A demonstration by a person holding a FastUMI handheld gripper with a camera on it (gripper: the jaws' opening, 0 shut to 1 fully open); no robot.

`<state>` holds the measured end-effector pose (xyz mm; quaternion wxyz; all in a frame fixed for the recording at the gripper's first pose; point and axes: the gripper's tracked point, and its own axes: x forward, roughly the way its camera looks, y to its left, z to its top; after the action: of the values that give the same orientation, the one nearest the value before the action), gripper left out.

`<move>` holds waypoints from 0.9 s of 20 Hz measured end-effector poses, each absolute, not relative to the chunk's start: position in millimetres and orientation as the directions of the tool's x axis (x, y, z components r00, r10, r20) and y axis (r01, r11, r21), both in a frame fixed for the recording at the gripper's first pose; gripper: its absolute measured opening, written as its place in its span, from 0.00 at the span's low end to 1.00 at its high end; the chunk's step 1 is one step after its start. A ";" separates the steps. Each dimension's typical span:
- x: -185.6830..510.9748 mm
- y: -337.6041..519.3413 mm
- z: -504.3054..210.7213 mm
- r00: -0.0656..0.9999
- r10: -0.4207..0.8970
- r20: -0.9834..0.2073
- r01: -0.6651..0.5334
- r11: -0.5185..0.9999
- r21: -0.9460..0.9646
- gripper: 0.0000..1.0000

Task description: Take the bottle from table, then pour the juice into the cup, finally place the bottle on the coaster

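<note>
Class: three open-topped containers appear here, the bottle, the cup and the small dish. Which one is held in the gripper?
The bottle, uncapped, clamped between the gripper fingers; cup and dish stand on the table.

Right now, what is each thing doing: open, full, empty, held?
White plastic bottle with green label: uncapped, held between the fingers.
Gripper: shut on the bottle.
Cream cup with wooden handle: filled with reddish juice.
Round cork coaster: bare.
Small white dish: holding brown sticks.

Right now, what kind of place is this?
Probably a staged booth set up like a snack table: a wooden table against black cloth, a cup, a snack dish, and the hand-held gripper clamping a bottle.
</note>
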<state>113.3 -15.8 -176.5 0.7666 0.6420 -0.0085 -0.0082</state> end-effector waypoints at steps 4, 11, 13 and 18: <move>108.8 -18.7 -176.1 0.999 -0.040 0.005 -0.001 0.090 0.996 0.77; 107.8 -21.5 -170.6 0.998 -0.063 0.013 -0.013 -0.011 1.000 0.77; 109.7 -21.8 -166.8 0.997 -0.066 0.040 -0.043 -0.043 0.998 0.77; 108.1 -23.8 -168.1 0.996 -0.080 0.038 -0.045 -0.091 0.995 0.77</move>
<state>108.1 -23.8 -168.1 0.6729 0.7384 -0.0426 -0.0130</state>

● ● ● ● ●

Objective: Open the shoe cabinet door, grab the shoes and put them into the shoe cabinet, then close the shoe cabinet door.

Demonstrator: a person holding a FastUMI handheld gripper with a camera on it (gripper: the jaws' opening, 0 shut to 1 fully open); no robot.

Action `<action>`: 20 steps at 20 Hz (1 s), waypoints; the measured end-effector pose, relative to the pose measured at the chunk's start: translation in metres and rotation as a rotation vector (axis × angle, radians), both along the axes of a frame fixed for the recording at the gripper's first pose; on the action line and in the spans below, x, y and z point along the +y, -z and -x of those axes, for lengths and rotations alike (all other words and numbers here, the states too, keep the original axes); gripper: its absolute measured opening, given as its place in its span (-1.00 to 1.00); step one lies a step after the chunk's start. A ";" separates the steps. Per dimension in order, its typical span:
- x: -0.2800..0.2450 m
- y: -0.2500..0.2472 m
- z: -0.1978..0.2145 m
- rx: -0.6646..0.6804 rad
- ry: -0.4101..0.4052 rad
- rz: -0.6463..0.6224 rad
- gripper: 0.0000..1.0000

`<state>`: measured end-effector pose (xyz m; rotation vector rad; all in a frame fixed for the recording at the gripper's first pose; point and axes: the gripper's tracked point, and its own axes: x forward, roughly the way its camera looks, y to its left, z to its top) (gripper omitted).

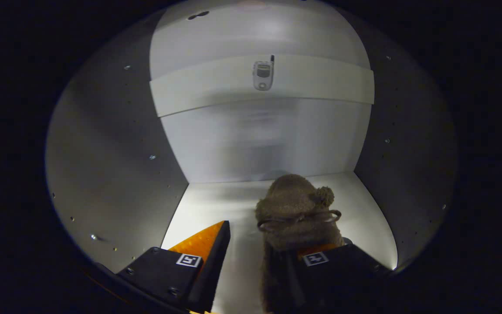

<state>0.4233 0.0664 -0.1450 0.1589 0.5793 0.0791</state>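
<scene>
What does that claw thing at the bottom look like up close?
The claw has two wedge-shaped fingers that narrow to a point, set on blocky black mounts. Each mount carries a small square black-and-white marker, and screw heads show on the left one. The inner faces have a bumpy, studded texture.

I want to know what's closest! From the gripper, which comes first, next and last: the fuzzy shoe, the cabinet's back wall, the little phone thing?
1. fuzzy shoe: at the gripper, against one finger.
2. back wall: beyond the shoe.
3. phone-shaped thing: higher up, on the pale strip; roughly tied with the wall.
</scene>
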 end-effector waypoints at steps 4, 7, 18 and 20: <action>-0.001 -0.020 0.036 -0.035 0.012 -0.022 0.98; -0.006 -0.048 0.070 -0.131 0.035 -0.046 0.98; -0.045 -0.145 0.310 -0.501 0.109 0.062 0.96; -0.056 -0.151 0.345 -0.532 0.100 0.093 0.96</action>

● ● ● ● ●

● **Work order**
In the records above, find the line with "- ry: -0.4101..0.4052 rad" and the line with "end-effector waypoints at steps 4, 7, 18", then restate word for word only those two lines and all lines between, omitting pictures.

● **Completed exercise**
- ry: -0.4101..0.4052 rad
- rz: -0.6463..0.6224 rad
- gripper: 0.0000..1.0000

`<state>`: measured end-effector pose (xyz m; rotation vector rad; all in a frame fixed for the recording at the gripper's first pose; point and axes: the gripper's tracked point, and its own axes: x forward, roughly the way its camera looks, y to its left, z to its top) (gripper omitted).


<state>0.4233 0.0664 -0.1450 0.1589 0.5793 0.0791</state>
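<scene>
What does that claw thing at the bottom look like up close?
The claw has two wedge-shaped fingers that narrow to a point, set on blocky black mounts. Each mount carries a small square black-and-white marker, and screw heads show on the left one. The inner faces have a bumpy, studded texture.

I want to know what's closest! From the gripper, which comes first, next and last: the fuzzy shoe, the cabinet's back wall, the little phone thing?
1. fuzzy shoe: at the gripper, against one finger.
2. back wall: beyond the shoe.
3. phone-shaped thing: higher up, on the pale strip; roughly tied with the wall.
</scene>
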 end-effector waypoints at steps 4, 7, 18 and 20: <action>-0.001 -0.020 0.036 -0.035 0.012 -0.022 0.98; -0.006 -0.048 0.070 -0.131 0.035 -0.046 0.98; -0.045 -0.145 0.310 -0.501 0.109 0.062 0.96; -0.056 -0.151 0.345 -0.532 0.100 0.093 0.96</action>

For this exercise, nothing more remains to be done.